Most people pick a lane. Spencer Applegate has crossed four: particle physics, startup founding, private equity investing, and enterprise SaaS strategy. Right now he's Chief of Staff to the CEO at Gainsight, the customer success platform backed by $1.25B in total funding - and he's not slowing down.
At Georgia Tech, Spencer Applegate studied nuclear and radiological engineering - the kind of degree that gets you lab coats and clearance badges, not Crunchbase profiles. He graduated summa cum laude and went to work at Lawrence Livermore National Laboratory doing particle physics research. That was the last predictable thing he did.

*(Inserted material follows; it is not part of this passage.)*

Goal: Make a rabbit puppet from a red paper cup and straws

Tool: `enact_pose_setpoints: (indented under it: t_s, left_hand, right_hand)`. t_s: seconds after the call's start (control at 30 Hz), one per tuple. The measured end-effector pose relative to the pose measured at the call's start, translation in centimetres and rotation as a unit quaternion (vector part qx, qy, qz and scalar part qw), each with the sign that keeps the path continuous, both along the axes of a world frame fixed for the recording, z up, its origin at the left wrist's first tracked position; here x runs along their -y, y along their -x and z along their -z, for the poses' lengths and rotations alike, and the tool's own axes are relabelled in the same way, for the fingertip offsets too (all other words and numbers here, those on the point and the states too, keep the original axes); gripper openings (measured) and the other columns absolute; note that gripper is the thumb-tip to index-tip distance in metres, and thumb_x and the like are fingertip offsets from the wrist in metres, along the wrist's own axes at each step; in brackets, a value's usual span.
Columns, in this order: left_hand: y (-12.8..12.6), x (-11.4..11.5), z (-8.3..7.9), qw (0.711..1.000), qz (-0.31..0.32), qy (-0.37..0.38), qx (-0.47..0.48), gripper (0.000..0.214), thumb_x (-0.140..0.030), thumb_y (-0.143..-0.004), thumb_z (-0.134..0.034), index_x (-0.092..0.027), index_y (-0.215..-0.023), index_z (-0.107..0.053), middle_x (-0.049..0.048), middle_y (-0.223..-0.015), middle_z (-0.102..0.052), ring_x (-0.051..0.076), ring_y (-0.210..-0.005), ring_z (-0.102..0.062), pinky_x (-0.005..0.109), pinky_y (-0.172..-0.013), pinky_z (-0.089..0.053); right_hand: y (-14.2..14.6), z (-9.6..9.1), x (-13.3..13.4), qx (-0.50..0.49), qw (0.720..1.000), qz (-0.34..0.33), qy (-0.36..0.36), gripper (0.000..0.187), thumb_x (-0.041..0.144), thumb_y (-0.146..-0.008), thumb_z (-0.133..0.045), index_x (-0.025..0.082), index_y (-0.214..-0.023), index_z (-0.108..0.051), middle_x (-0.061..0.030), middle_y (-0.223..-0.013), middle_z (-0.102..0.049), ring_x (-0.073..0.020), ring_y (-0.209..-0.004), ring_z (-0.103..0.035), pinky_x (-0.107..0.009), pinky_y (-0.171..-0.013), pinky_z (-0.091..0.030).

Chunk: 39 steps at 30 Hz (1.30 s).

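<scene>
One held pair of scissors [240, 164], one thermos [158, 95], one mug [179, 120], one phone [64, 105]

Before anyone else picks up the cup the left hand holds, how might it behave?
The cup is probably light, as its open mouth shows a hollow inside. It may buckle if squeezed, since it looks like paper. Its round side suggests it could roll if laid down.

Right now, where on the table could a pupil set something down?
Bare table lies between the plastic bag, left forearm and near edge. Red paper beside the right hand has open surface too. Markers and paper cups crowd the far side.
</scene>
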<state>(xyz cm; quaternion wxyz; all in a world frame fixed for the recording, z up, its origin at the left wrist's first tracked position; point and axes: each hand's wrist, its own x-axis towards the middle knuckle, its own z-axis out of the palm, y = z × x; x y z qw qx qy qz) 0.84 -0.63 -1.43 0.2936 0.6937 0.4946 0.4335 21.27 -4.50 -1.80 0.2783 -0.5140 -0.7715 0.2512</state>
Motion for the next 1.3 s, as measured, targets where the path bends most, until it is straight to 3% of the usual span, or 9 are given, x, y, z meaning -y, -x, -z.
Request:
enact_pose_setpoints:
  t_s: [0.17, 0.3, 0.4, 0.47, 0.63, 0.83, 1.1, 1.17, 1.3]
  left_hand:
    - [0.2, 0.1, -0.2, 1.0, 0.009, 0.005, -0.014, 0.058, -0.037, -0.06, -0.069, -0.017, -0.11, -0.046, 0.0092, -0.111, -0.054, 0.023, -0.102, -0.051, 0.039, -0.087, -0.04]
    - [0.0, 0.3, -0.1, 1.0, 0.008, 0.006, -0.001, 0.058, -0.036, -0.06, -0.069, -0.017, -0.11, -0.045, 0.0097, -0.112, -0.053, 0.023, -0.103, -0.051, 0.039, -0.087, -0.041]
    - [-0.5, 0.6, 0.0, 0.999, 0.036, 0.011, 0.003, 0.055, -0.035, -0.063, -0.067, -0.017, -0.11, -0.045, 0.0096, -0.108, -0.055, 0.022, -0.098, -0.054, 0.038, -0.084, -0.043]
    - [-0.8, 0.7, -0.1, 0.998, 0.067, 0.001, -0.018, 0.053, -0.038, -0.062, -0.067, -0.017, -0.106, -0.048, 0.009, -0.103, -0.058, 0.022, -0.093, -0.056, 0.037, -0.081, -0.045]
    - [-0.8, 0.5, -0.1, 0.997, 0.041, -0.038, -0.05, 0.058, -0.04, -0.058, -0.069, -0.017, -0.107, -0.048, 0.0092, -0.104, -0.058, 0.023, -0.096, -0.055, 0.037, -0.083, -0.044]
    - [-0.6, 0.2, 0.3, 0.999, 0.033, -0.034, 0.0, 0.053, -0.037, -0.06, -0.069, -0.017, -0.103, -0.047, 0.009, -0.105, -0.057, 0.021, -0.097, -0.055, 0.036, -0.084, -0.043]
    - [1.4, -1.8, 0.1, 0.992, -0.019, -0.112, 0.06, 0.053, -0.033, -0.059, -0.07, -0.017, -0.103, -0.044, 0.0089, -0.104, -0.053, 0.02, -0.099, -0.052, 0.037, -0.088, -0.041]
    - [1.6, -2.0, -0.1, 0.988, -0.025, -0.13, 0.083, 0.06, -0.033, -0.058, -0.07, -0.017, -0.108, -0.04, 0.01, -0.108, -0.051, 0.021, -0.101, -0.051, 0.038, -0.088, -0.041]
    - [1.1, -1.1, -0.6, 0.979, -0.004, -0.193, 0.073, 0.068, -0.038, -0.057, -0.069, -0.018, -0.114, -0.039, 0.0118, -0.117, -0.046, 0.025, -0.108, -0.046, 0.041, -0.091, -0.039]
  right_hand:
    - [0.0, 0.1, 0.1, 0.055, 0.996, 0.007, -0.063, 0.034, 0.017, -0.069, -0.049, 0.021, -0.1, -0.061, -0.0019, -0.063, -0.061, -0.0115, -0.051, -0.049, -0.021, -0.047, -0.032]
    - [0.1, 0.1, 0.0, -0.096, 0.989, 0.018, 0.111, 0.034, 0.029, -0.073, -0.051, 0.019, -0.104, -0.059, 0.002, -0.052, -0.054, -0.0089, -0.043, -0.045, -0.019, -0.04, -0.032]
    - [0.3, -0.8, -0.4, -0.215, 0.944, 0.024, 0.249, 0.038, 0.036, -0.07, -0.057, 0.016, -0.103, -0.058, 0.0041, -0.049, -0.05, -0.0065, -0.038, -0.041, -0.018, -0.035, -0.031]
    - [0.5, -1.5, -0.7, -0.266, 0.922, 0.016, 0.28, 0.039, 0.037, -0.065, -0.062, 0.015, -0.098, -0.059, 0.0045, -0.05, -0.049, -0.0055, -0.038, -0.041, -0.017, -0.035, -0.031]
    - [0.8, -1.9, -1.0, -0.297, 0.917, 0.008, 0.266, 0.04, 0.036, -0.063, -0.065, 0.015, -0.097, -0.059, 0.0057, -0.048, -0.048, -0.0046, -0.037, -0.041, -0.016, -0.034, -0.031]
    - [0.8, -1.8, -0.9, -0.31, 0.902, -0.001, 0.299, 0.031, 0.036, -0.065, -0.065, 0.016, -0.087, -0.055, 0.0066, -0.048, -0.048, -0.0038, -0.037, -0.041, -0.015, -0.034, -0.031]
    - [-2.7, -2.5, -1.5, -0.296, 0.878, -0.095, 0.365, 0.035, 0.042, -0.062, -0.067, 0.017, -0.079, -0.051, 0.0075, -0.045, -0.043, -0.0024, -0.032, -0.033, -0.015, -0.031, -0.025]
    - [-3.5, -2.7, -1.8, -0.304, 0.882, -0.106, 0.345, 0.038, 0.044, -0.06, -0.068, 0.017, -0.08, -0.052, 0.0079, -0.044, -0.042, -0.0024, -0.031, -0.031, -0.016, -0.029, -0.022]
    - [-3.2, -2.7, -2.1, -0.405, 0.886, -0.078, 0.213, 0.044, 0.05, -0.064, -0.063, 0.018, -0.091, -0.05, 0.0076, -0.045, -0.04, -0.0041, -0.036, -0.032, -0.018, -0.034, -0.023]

By the time he was building his third software company, he had already crossed into commercial real estate data analytics, digital health, and industrial supply chain AI. The thread connecting them? A relentless appetite for problems where data was underused and the incumbents were asleep. REscour aggregated over 100 types of public and private data to help CRE professionals find deals faster. PainTheory connected patients with interventional radiologists. Verusen - the one that stuck longest - built an AI-powered materials management platform that companies like Georgia Pacific, ABInBev, and Koch use to stop buying parts they already own buried in a warehouse somewhere.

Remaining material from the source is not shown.